PMML Ensemble Predictor isn't calculating the right values

Morris_Kurz · March 28, 2019, 8:58am

Hello together,

while trying to use the PMML Ensemble Predictor in combination with the Tree Ensemble Learner, I noticed that the prediction output of the PMML Model is different from the output of the Tree Ensemble Learner. However this is only the case if String-valued columns are contained in the dataset. I’ve debugged the node a bit and it seems that the PMMLSetPredicate “IsNotIn” always evaluates to true, even if it is not true. As an example: The first split in the decision tree may be Sex = “MALE” or Sex=“FEMALE”. The saved condition for the first split is then “value IsNotIn [“FEMALE”]”. If the input now is Sex=“FEMALE”, then this should result in a false condition, but it does not. I’ve attached a sample workflow to showcase the problem. By the way, with the JPMML node, this problem does not happen.
PMML-Ensemble wrong prediction.knwf (3.4 MB)

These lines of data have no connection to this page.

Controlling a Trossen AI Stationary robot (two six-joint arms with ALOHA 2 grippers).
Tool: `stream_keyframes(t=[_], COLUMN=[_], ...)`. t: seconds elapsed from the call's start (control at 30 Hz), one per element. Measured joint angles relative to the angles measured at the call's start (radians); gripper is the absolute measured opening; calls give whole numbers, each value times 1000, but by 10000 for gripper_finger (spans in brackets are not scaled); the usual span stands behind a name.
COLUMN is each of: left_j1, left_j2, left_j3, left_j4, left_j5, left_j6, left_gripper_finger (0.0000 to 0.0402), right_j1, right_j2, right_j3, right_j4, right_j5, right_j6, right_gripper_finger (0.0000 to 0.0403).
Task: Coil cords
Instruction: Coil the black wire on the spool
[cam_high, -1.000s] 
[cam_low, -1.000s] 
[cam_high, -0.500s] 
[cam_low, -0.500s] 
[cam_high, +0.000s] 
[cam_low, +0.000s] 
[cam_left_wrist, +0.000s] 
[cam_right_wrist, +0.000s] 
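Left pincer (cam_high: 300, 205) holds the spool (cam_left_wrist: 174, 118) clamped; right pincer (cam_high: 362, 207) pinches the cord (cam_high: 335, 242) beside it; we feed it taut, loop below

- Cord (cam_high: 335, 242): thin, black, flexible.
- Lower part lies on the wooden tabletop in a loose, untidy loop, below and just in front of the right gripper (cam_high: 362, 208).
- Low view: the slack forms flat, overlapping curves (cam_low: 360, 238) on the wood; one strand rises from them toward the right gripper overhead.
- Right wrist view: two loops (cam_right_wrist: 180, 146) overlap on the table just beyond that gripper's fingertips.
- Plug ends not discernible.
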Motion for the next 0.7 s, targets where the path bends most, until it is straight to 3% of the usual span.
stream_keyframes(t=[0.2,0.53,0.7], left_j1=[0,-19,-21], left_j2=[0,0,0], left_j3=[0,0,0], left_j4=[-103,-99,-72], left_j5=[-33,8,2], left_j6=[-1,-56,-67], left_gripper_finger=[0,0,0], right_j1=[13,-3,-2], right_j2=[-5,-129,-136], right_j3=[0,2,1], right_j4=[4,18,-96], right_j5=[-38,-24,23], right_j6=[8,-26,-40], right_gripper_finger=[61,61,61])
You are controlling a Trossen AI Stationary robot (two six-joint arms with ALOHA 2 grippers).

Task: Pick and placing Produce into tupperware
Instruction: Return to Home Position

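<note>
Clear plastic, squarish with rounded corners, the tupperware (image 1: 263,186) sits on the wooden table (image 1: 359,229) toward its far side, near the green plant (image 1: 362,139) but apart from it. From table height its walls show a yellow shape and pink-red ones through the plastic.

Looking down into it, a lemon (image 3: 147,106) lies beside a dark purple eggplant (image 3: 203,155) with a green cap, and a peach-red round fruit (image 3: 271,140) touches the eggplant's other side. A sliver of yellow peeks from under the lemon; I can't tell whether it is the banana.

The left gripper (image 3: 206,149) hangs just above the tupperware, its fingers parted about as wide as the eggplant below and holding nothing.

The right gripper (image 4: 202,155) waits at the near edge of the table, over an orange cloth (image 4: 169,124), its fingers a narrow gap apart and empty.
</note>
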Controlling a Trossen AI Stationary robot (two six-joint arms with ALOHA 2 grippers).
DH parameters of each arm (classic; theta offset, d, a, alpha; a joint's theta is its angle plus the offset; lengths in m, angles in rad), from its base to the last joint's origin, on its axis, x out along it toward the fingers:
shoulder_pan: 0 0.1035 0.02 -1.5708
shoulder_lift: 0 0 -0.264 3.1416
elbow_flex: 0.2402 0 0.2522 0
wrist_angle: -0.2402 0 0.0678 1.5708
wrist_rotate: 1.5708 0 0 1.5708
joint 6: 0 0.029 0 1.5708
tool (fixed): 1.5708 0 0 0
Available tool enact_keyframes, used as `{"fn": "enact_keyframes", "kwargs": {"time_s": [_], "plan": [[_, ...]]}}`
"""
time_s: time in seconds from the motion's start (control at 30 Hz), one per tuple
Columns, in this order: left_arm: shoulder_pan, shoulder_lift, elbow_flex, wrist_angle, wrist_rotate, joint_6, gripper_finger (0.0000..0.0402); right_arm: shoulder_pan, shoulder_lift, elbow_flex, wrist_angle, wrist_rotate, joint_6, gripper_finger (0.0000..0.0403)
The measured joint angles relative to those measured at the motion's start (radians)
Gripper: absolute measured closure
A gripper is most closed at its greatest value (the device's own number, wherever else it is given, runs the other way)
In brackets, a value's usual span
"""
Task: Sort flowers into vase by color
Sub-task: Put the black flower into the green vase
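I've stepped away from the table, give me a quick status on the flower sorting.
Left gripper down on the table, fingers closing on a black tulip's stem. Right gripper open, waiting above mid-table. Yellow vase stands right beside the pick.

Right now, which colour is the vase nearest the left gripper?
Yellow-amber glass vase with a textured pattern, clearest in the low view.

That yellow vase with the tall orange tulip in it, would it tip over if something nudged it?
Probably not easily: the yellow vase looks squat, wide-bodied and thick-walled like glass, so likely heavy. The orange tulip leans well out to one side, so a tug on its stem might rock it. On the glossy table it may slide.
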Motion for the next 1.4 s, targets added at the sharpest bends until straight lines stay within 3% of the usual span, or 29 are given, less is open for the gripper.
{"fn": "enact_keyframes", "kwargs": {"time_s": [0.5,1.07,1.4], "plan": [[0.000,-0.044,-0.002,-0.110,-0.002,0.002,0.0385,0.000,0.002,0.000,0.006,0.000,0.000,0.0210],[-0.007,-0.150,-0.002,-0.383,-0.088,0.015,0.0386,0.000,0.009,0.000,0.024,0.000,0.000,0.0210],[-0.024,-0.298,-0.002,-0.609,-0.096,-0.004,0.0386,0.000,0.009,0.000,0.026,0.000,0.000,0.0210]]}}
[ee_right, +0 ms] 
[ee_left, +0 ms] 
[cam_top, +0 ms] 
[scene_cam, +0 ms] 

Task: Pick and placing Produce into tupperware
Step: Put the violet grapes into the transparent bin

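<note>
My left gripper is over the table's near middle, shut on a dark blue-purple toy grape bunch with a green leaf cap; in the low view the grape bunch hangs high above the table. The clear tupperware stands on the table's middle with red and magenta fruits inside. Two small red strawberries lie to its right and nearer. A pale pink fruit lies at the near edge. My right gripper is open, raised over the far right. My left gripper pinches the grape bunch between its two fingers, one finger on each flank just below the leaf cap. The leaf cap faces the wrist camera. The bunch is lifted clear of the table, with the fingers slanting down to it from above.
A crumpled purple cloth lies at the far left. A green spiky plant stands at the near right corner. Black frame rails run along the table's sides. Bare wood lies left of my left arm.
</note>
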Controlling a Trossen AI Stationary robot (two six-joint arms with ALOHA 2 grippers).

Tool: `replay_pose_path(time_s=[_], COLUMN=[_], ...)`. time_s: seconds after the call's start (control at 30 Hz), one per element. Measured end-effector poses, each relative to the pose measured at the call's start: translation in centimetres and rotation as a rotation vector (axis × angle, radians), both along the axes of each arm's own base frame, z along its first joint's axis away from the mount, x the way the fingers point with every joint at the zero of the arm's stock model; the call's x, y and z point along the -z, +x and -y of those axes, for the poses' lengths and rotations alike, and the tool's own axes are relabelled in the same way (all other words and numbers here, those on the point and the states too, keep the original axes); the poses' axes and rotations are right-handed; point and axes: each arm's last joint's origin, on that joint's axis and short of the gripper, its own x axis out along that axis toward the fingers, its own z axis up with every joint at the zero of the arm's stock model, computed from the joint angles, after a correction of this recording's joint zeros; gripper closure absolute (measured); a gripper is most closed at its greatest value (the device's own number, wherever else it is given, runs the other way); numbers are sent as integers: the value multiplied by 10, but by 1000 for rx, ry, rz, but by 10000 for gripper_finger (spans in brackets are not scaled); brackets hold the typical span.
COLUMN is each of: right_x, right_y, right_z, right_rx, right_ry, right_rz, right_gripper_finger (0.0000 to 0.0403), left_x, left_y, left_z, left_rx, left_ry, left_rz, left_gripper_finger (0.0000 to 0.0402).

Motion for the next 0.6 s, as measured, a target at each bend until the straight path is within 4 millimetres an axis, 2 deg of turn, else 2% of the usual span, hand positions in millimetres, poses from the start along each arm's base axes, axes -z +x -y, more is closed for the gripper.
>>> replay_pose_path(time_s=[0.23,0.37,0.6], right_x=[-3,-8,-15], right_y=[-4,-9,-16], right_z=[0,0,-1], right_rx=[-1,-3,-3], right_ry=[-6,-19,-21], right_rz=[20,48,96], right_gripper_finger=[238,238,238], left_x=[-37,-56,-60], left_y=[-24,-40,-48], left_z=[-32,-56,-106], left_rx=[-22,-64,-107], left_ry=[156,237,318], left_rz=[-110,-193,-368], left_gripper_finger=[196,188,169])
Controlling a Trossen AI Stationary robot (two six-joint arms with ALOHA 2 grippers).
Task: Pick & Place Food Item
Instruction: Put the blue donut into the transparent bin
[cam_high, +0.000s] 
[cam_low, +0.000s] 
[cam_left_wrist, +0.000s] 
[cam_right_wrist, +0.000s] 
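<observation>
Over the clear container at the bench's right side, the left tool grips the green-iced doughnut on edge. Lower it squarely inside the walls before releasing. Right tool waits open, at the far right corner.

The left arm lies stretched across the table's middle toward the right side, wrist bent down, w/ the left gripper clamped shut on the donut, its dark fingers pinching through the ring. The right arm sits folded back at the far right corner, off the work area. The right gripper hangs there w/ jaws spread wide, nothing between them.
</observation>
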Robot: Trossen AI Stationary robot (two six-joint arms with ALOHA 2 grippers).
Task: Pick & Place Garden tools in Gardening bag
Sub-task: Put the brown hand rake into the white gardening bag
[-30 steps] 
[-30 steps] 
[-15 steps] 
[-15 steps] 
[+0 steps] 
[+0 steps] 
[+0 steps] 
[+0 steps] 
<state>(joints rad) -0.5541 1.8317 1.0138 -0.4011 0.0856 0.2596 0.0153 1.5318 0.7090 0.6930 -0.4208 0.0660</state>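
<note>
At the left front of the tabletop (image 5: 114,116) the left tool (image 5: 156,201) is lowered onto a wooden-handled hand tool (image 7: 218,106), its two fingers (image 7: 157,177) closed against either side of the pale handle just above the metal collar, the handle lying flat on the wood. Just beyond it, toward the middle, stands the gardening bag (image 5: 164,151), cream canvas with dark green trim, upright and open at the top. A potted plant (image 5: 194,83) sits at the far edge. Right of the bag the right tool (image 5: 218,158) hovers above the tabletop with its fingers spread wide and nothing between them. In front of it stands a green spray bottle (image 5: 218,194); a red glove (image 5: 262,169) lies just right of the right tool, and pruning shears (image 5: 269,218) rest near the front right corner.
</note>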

nemad · March 28, 2019, 11:01am

Hello @Morris_Kurz,

thank you for making us aware of this issue, I’ll have a look at your workflow and initiate the necessary follow-up steps.

Kind regards,

Adrian

Morris_Kurz · April 10, 2019, 7:07am

It seems that the problem lies within the white spaces of the string variables. When I trimmed each string variable of the leading whitespace, I received the same predictions as the tree ensemble predictor. This is also a problem in the decision tree node (I tested this with the same data) and probably every other node which use the “PMMLDecisionTreeTranslator”. I hope this helps you to further investigate the issue.

nemad · April 10, 2019, 8:33am

Hello @Morris_Kurz,

thank you this helps a lot!

Best,

Adrian